A few years ago, as I was putting together a new forest dynamics simulator for Australia’s fire-prone landscapes, I realised that I needed a way to predict the number of seeds produced each year. I looked around and the only model I found was one calibrated on North American tree species (Greene & Johnson 1994). This clever model gave a first approximation of the mean annual seed crop based only on two things – tree size, and the mass of a single seed. It works using the classic idea of a seed size : seed number trade-off – in other words, tree species that have small seeds produce a lot of them each year. It also scales up the seed crop based on tree size, since larger trees have more resources to devote to the expensive business of reproduction.
I thought perhaps I could calibrate this same model for Australian tree species, but I soon hit a major snag – the lack of data. There was only one genus for which any serious work had been done to measure forest seed crops – our mighty eucalypts. Even then, hardly anything could be found in formal literature. Eventually, after trawling the depths of my University’s library, I found enough grey and published literature to put together a calibration. But there were further issues.
The Greene and Johnson model assumed all the trees were fully mature. Some of the Australian studies I had found included quite young stands, so I decided to include a maturity term in the model, as I figured this would help extend the model’s useful range. I also realised that the whole idea of the seed size : seed number trade-off makes the assumption that seeds themselves represent the full cost of reproduction from the tree’s perspective. In fact for eucalypts, a great deal of effort goes into making woody fruit capsules, to keep the seeds safe during fire.
I tested this idea empirically, and found that using fruit size measures, I could explain much more of the interspecies variation in Eucalyptus seed crops than I could with just seed mass. The effect was quite dramatic, especially when fruit size was expressed on a per-seed basis … effectively providing a measure of what it costs the tree in terms of woody fruit material when it wants to make a single seed.

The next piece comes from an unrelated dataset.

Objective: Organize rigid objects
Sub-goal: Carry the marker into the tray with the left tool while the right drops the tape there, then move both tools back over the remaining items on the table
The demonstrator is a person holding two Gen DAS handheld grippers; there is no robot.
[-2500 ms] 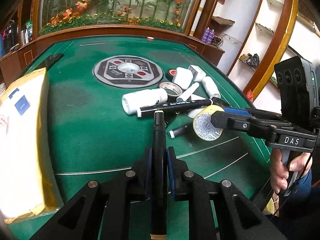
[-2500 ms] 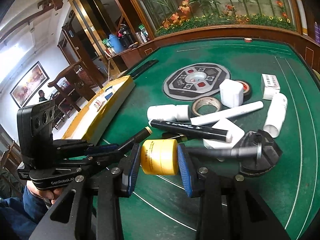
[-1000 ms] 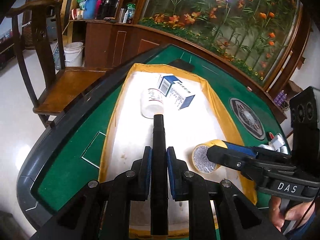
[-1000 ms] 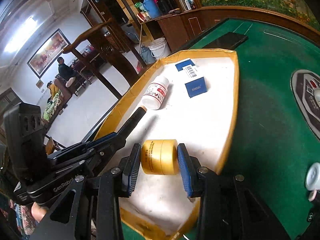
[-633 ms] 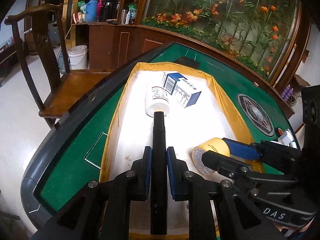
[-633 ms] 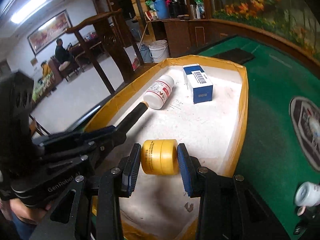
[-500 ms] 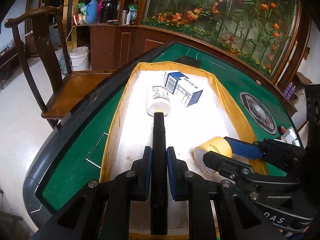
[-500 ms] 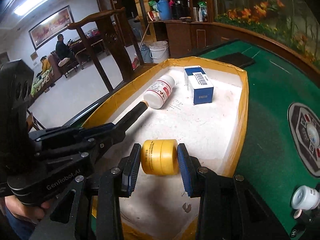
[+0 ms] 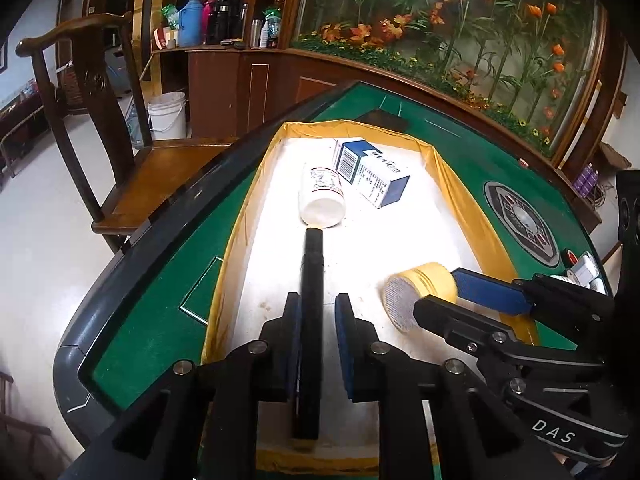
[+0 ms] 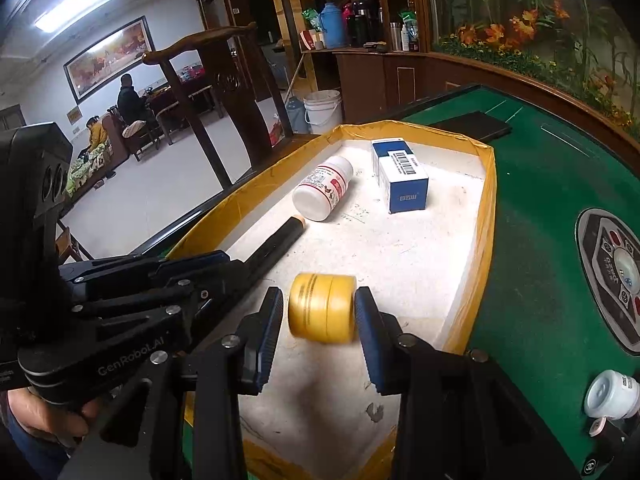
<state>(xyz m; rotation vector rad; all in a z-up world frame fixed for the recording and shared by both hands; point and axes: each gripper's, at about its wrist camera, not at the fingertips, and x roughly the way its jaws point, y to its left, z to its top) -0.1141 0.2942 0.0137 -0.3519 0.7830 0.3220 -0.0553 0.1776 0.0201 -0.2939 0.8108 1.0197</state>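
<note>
A black marker [image 9: 312, 280] lies between the pads of my left gripper [image 9: 317, 300], whose jaws are opening; a gap shows on the marker's right side. The marker's tan tip [image 10: 298, 222] rests close to a white pill bottle [image 9: 322, 196] lying in the white tray with a yellow taped rim [image 9: 444, 168]. My right gripper [image 10: 319, 308] is shut on a yellow jar [image 10: 322, 308], held just above the tray floor to the right of the marker. A blue and white box [image 10: 404, 184] lies beside the pill bottle at the tray's far end.
The tray sits at the left end of a green felt table [image 10: 540, 240] with a round control panel [image 9: 520, 216] in its middle. Small white bottles [image 10: 612, 394] lie at the right. A wooden chair [image 9: 132, 168] stands beyond the table's left edge.
Both grippers came from the pile on the felt to the tray with marker and jar. The left jaws have parted a little around the marker. The jar has tilted slightly.
</note>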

Using this insight, I extended the Greene and Johnson model further, by using trait allometrics to map fruit size measures back to a seed mass equivalent value, so it could be plugged into the original model framework. And it worked! I now have a calibrated model that can be used to estimate mean annual seed production in temperate Eucalyptus forests. The new model has been published here, and I can now start work on implementing this into my simulator. And all the hard work of those forest seed crop researchers, who diligently checked their seed traps each month for years on end, has been put to a new use.